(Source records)
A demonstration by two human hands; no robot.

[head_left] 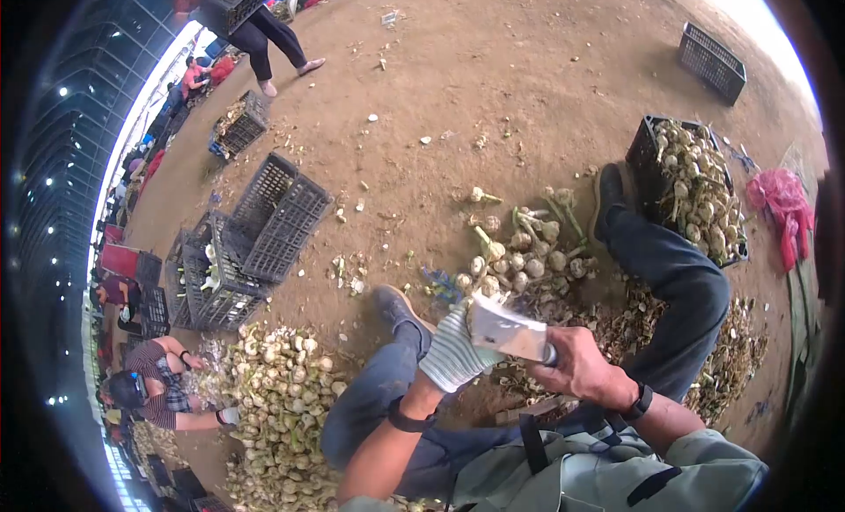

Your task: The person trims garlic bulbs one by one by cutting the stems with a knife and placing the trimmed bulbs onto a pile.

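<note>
Gripping a broad-bladed knife (509, 332), right hand (576, 364) is bare, fingers wrapped tight around the handle, blade pointing left across the front of the other hand. Left hand (458, 349) wears a striped knit glove (444, 364), fingers bent up behind the blade; can't tell how far open it is or what it has hold of, blade hides it. Knife sits mid-scene, above the ground between the wearer's legs. Garlic heads (528, 252) with stalks lie in a loose heap on the dirt floor (475, 81), just beyond the hands, between the two shoes. Right of that, a black crate (648, 160) heaped with garlic stands just beside the right shoe (610, 195), with a pink bag (779, 199) on its right. Dry scraps (722, 358) are spread around the right leg. Big garlic pile (277, 380) on the near left, next to the left leg; a seated person in a striped top (163, 384) is at its left edge. More black crates (289, 226) stand behind that pile. Far left, a standing person in dark trousers (273, 41) carries a crate. Another crate (711, 65) is far right.
</note>
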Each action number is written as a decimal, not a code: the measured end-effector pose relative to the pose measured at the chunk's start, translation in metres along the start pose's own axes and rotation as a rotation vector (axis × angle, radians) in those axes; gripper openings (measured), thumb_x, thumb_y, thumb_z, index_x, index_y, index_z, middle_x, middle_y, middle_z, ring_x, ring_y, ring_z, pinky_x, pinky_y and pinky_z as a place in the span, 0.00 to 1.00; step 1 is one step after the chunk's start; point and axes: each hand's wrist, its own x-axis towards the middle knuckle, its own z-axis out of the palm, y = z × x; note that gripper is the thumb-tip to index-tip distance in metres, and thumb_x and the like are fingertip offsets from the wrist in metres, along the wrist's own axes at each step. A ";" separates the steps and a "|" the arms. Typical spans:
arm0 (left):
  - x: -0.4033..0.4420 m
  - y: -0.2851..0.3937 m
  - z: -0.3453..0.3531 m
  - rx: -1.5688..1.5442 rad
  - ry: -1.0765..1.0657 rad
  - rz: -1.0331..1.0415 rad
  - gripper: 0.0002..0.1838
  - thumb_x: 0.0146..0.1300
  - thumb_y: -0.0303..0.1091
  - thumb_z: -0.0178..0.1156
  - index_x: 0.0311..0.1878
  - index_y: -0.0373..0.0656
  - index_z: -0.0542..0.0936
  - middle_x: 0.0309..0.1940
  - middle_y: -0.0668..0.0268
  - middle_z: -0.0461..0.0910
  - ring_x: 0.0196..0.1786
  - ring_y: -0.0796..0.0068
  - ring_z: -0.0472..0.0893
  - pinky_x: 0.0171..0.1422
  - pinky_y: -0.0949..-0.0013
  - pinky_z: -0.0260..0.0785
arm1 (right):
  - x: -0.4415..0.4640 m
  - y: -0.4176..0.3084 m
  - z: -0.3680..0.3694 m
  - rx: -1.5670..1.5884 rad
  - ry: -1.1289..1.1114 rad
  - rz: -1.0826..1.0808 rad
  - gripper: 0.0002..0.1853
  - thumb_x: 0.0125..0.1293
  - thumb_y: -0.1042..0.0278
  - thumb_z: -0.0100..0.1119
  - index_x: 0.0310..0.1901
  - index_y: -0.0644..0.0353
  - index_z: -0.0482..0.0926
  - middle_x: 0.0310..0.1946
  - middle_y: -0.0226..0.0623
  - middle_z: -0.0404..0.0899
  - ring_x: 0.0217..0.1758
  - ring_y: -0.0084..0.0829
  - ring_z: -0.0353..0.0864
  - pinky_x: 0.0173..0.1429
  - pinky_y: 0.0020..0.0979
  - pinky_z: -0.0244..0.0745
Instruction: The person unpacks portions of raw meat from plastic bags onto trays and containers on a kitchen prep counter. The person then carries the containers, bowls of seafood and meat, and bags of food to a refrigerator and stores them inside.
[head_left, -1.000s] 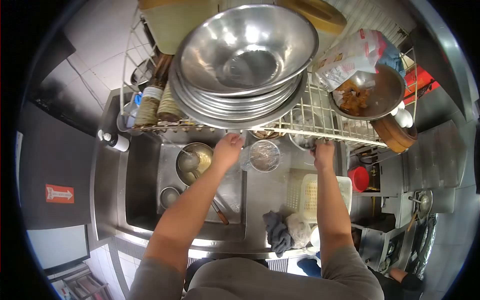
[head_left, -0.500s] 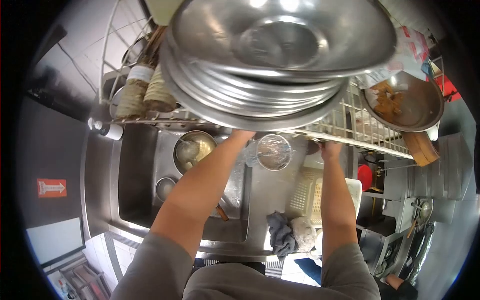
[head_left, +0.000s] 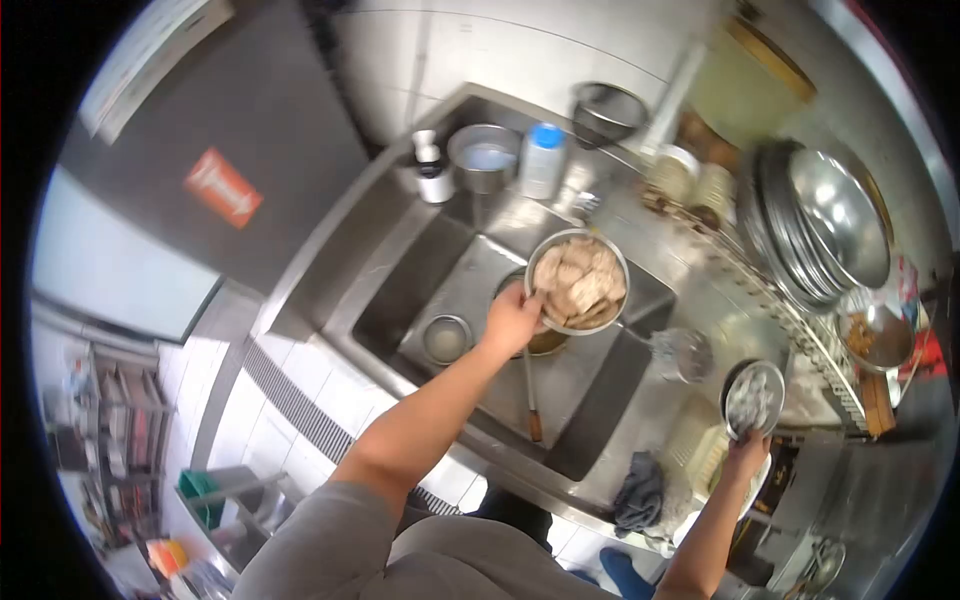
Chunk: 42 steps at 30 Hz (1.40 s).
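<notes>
My left hand [head_left: 515, 320] grips the rim of a round metal bowl filled with pale brown sliced pieces [head_left: 577, 281], held over the sink [head_left: 480, 400]. At the right, my right hand [head_left: 748, 455] holds the near rim of a smaller metal bowl with whitish, translucent contents [head_left: 754, 398]. Below the left bowl, a pan with a wooden-handled ladle [head_left: 534, 425] is partly hidden in the sink. A small metal bowl [head_left: 446, 340] sits beside it. Between my hands, a plastic-covered bowl [head_left: 683, 355] rests on the steel counter.
A soap bottle [head_left: 432, 175], a metal pot [head_left: 484, 158] and a blue-capped bottle [head_left: 542, 162] stand behind the sink. Stacked steel bowls [head_left: 838, 220] lie on a wire rack at the right. A dark cloth [head_left: 638, 495] and a pale basket [head_left: 694, 440] are on the counter.
The view has swung left. Both hands have come out from under the rack, each now with a bowl. The left bowl has moved over the sink.
</notes>
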 end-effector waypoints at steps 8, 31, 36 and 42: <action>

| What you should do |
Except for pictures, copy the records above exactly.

| Written answer |
A demonstration by two human hands; no robot.

[head_left] 

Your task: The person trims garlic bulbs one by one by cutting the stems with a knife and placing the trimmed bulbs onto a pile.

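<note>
Gripping a broad-bladed knife (509, 332), right hand (576, 364) is bare, fingers wrapped tight around the handle, blade pointing left across the front of the other hand. Left hand (458, 349) wears a striped knit glove (444, 364), fingers bent up behind the blade; can't tell how far open it is or what it has hold of, blade hides it. Knife sits mid-scene, above the ground between the wearer's legs. Garlic heads (528, 252) with stalks lie in a loose heap on the dirt floor (475, 81), just beyond the hands, between the two shoes. Right of that, a black crate (648, 160) heaped with garlic stands just beside the right shoe (610, 195), with a pink bag (779, 199) on its right. Dry scraps (722, 358) are spread around the right leg. Big garlic pile (277, 380) on the near left, next to the left leg; a seated person in a striped top (163, 384) is at its left edge. More black crates (289, 226) stand behind that pile. Far left, a standing person in dark trousers (273, 41) carries a crate. Another crate (711, 65) is far right.
</note>
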Each action number is written as a decimal, not a code: the measured end-effector pose relative to the pose measured at the chunk's start, translation in metres along the start pose's own axes and rotation as a rotation vector (axis × angle, radians) in those axes; gripper openings (measured), thumb_x, thumb_y, thumb_z, index_x, index_y, index_z, middle_x, middle_y, middle_z, ring_x, ring_y, ring_z, pinky_x, pinky_y and pinky_z as a place in the span, 0.00 to 1.00; step 1 is one step after the chunk's start; point and axes: each hand's wrist, its own x-axis towards the middle knuckle, its own z-axis out of the palm, y = z × x; note that gripper is the thumb-tip to index-tip distance in metres, and thumb_x and the like are fingertip offsets from the wrist in metres, along the wrist's own axes at each step. A ";" separates the steps and a "|" the arms. Typical spans:
arm0 (left):
  - x: -0.4033..0.4420 m
  - y: -0.2851..0.3937 m
  - z: -0.3453..0.3531 m
  - rx: -1.5688..1.5442 rad
  - ry: -1.0765..1.0657 rad
  - rz: -1.0331..1.0415 rad
  - gripper: 0.0002..0.1838
  - thumb_x: 0.0146..0.1300
  - thumb_y: -0.0303..0.1091
  - thumb_z: -0.0178..0.1156
  - index_x: 0.0311..0.1878
  - index_y: -0.0373..0.0656
  - index_z: -0.0542..0.0936
  - middle_x: 0.0309..0.1940
  - middle_y: -0.0668..0.0268
  - middle_z: -0.0461..0.0910
  - ring_x: 0.0196..0.1786
  - ring_y: -0.0796..0.0068
  - ring_z: -0.0472..0.0893
  - pinky_x: 0.0171..0.1422
  - pinky_y: -0.0949..-0.0013
  - pinky_z: -0.0260..0.0785
arm1 (right):
  - x: -0.4415..0.4640 m
  - y: -0.4176..0.3084 m
  - z: -0.3680..0.3694 m
  - rx: -1.5670..1.5884 rad
  - ry: -1.1289..1.1114 rad
  - rz: -1.0826..1.0808 rad
  - gripper: 0.0002..0.1853
  - thumb_x: 0.0125..0.1293
  - thumb_y: -0.1042..0.0278
  - thumb_z: -0.0100..0.1119
  - index_x: 0.0310..0.1901
  - index_y: -0.0644..0.0353
  - index_z: -0.0482..0.0926
  - middle_x: 0.0310..0.1946
  - middle_y: -0.0226..0.0623
  - middle_z: -0.0404..0.0899
  - ring_x: 0.0217..0.1758
  - ring_y: -0.0084..0.0829
  - ring_z: -0.0353..0.0864
  - pinky_x: 0.0173..0.1429
  - pinky_y: 0.0020..0.0979
  - pinky_z: -0.0244..0.0745
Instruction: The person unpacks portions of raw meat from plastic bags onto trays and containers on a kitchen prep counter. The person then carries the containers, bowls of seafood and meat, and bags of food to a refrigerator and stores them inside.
[head_left, -1.000s] 
[head_left, -0.500s] 
[head_left, +0.000s] 
Chunk: 42 steps at 30 Hz (1.40 s).
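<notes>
My left hand [head_left: 515, 320] grips the rim of a round metal bowl filled with pale brown sliced pieces [head_left: 577, 281], held over the sink [head_left: 480, 400]. At the right, my right hand [head_left: 748, 455] holds the near rim of a smaller metal bowl with whitish, translucent contents [head_left: 754, 398]. Below the left bowl, a pan with a wooden-handled ladle [head_left: 534, 425] is partly hidden in the sink. A small metal bowl [head_left: 446, 340] sits beside it. Between my hands, a plastic-covered bowl [head_left: 683, 355] rests on the steel counter.
A soap bottle [head_left: 432, 175], a metal pot [head_left: 484, 158] and a blue-capped bottle [head_left: 542, 162] stand behind the sink. Stacked steel bowls [head_left: 838, 220] lie on a wire rack at the right. A dark cloth [head_left: 638, 495] and a pale basket [head_left: 694, 440] are on the counter.
The view has swung left. Both hands have come out from under the rack, each now with a bowl. The left bowl has moved over the sink.
</notes>
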 end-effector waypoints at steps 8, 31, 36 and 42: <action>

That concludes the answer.